Cyanophage N-1

Virus classification
- Group: Group I (dsDNA)
- Order: Caudovirales
- Family: Myoviridae
- Genus: Cyanomyovirus (proposed)
- Species: Cyanophage N-1

= Cyanophage N-1 =

Species of virus

Cyanophage N-1 is a myovirus bacteriophage that infects freshwater filamentous cyanobacteria of the Nostoc genus. The virus was first isolated by Kenneth Adolph and Robert Haselkorn in 1971 in the US, from the nitrogen-fixing cyanobacterium, Nostoc muscorum. N-1 is closely related to cyanophage A-1, but only distantly to other cyanophages of freshwater or marine origin.

==Structure==
The virus has a polyhedral head with a diameter of around 61 nm. The contractile tail is 100 nm long, and is attached to the head via a tail capital. The neck region bears fibres. The mature virus particle contains at least 19 proteins.

==Genome==
The linear, double-stranded DNA genome is 64,960 base pairs in length – only half the size of most phages with contractile tails, which typically fall in the range 161–231 kb. It has a GC-content of 35.4%. Of the 91 open reading frames (ORFs), only 33 show similarity to other known sequences. Remarkably, the genome of Cyanophage N1 encodes a functional CRISPR array, which has been suggested to protect the host against infection by competing viruses.
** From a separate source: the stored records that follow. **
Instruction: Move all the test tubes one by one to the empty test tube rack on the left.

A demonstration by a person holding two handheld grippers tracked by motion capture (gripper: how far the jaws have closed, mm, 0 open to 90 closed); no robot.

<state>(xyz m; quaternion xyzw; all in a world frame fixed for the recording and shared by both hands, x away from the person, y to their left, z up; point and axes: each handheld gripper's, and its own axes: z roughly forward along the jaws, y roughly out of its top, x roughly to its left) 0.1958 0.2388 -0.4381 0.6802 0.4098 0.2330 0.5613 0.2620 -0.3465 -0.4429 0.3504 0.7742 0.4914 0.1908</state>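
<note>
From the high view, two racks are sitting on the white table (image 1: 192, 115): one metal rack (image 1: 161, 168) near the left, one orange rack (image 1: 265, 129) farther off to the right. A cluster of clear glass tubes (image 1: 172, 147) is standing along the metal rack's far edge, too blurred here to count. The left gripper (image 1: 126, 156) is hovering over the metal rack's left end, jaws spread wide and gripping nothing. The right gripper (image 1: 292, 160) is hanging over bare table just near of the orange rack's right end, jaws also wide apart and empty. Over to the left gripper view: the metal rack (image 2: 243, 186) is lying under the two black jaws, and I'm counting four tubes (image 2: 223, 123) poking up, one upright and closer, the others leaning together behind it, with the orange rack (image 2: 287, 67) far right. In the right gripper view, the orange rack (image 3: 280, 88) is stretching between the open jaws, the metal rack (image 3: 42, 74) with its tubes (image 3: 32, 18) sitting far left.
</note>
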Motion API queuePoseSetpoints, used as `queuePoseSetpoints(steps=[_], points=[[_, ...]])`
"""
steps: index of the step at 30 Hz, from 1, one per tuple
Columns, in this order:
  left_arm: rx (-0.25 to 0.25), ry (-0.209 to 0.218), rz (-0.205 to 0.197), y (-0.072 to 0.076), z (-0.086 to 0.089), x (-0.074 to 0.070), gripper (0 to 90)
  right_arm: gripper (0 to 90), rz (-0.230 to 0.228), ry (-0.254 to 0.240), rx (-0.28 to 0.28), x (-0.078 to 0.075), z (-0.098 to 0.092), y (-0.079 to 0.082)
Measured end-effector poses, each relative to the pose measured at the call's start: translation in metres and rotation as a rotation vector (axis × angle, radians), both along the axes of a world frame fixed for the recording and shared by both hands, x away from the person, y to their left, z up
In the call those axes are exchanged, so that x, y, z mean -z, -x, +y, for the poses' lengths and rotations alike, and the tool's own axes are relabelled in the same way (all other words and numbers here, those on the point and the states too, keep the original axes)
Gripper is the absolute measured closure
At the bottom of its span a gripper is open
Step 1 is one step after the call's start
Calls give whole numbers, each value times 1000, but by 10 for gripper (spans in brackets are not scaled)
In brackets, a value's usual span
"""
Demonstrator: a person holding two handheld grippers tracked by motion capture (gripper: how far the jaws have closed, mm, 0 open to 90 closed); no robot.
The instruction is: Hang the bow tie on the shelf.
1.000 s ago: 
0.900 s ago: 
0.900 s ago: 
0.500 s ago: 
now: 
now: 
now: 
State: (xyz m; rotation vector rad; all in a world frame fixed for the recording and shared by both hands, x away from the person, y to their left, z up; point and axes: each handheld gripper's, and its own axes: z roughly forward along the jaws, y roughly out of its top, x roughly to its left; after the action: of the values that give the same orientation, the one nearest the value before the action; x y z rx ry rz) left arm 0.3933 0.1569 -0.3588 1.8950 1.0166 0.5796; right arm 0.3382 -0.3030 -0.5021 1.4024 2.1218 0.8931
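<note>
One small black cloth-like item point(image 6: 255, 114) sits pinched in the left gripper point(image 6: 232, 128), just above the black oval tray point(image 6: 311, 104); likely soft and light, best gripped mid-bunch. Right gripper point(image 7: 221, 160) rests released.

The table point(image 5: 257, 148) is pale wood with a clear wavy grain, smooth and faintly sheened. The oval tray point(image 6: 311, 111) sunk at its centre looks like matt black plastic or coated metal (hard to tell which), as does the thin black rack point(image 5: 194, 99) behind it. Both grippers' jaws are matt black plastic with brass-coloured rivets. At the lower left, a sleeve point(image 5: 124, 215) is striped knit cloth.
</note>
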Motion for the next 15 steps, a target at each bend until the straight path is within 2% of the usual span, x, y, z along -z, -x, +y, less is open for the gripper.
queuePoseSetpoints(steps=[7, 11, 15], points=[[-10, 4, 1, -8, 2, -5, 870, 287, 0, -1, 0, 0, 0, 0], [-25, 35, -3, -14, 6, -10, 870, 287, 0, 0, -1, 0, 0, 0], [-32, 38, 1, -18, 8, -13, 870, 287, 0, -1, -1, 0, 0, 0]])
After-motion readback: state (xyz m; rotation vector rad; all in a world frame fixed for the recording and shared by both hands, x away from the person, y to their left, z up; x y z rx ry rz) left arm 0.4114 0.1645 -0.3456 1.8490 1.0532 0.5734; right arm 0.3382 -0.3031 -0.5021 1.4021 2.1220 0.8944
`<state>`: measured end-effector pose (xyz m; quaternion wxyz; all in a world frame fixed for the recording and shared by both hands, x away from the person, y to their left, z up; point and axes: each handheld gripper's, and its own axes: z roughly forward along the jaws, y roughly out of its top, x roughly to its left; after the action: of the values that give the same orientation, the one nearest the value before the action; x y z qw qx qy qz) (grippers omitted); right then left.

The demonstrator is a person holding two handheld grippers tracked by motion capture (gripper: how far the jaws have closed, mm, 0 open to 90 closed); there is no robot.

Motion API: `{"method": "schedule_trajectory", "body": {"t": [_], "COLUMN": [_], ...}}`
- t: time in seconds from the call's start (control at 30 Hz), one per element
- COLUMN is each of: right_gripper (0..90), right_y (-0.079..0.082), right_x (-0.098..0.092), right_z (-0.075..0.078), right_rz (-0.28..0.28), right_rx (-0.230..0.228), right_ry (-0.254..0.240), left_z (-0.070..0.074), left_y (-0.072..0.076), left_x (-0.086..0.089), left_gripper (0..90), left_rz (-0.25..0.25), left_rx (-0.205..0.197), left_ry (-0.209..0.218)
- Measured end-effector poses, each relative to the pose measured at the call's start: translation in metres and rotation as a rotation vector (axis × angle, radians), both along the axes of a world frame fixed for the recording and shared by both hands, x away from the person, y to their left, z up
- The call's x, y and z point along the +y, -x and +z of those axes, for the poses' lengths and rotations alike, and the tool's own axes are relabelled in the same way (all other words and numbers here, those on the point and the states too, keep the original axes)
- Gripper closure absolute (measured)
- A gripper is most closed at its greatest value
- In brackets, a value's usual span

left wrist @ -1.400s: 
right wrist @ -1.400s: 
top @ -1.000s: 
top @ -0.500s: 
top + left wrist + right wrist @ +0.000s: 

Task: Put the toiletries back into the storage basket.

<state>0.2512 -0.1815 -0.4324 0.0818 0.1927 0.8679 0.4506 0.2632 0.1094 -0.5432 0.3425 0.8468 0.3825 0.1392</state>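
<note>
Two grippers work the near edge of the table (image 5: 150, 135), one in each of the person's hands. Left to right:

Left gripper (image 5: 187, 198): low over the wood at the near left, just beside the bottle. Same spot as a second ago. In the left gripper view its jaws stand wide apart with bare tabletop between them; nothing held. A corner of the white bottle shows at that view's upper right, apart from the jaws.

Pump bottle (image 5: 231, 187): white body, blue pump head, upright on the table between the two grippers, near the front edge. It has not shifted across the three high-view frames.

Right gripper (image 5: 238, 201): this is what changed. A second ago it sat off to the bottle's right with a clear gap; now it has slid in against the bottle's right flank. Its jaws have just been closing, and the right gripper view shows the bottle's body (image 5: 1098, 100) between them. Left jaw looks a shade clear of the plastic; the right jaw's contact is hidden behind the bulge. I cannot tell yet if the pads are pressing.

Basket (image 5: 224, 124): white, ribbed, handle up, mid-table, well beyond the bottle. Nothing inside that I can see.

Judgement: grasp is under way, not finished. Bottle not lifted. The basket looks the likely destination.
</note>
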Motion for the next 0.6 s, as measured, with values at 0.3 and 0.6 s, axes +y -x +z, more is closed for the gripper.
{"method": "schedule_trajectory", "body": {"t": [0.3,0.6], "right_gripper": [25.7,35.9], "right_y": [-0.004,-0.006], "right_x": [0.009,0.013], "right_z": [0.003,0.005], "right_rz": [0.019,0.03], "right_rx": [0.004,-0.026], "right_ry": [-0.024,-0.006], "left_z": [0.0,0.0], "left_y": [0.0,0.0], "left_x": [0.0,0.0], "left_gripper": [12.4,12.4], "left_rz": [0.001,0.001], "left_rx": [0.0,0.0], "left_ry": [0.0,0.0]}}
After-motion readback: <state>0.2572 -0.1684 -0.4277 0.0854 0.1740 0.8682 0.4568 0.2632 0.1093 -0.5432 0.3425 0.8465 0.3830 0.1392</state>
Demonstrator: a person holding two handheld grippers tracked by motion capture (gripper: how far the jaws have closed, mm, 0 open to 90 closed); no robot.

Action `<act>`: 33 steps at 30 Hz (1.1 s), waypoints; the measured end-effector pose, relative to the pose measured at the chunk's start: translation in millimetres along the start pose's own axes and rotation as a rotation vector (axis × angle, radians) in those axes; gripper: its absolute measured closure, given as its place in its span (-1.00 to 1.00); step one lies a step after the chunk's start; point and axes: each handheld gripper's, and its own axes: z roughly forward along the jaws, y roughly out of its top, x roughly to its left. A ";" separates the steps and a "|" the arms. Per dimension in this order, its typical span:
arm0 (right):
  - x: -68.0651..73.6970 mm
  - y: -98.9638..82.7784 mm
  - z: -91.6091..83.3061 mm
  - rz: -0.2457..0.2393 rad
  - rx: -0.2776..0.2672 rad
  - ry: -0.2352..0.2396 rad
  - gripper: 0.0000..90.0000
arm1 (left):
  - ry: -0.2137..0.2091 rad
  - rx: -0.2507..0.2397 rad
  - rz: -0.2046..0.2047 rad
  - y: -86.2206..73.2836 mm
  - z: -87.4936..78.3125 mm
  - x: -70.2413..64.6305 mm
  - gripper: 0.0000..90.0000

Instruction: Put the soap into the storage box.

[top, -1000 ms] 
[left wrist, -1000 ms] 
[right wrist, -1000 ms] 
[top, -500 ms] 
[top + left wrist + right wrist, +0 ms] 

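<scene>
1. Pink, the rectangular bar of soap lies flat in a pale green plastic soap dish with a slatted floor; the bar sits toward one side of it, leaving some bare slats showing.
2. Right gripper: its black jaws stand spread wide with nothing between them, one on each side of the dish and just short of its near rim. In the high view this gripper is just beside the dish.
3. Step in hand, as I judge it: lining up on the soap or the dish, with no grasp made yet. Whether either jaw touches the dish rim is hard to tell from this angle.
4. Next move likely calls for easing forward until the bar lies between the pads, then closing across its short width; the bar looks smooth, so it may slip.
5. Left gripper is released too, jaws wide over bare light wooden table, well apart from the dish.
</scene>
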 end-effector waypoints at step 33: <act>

==Life cycle and interaction with the host==
The optimal pH for viral adsorption to N. muscorum is 7.6–8.1. The rate of adsorption is reduced with increasing age of the host cells. The viral latent period is 7 hours, which is similar to cyanophages of the LPP-1 group. The burst size is 100 plaque-forming units per cell.

Host photosynthesis is required for the virus to replicate, with photosynthesis being required throughout the life cycle, rather than at any particular point. Viral replication is powered by cyclic photophosphorylation and the use of carbohydrate stores; photosystem II activity is not required. Cyanophage N-1 infection of N. muscorum is associated with several changes in the host's carbon and nitrogen metabolism, including an increase in glucose-6-phosphate dehydrogenase enzyme concentration and a decrease in glutamine synthetase activity.